= Work to be completed =
Transcribe the data that follows. Match it character for character.

= Source data =

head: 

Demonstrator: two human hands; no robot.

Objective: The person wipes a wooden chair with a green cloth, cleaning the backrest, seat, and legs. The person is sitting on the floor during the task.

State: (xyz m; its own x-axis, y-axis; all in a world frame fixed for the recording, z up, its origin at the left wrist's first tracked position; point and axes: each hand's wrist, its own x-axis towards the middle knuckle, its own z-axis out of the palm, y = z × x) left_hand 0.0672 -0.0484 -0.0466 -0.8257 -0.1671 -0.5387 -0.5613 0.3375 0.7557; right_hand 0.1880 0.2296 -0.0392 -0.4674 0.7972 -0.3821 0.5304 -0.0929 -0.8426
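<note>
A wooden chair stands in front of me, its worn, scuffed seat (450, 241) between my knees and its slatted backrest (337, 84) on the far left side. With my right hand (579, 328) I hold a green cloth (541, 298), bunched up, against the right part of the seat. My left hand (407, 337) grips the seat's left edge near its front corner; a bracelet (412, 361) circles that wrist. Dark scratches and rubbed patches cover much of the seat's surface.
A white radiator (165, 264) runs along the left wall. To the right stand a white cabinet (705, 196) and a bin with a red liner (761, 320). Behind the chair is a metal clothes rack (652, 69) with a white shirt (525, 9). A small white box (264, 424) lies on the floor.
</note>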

= Task solution =
head: 

Demonstrator: two human hands; no robot.

Objective: The person wipes a wooden chair with a green cloth, cleaning the backrest, seat, and legs. The person is sitting on the floor during the task.

State: (xyz m; its own x-axis, y-axis; all in a world frame fixed for the recording, z up, its origin at the left wrist's first tracked position; point and axes: each hand's wrist, its own x-axis towards the middle knuckle, its own z-axis out of the palm, y = z × x) left_hand 0.0672 -0.0484 -0.0466 -0.8257 -0.1671 -0.5387 -0.5613 0.3375 0.7557; right_hand 0.1880 0.2296 -0.0392 -0.4674 0.7972 -0.3821 0.5304 -0.0929 -0.8426
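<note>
A wooden chair stands in front of me, its worn, scuffed seat (450, 241) between my knees and its slatted backrest (337, 84) on the far left side. With my right hand (579, 328) I hold a green cloth (541, 298), bunched up, against the right part of the seat. My left hand (407, 337) grips the seat's left edge near its front corner; a bracelet (412, 361) circles that wrist. Dark scratches and rubbed patches cover much of the seat's surface.
A white radiator (165, 264) runs along the left wall. To the right stand a white cabinet (705, 196) and a bin with a red liner (761, 320). Behind the chair is a metal clothes rack (652, 69) with a white shirt (525, 9). A small white box (264, 424) lies on the floor.
</note>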

The answer requires nothing more.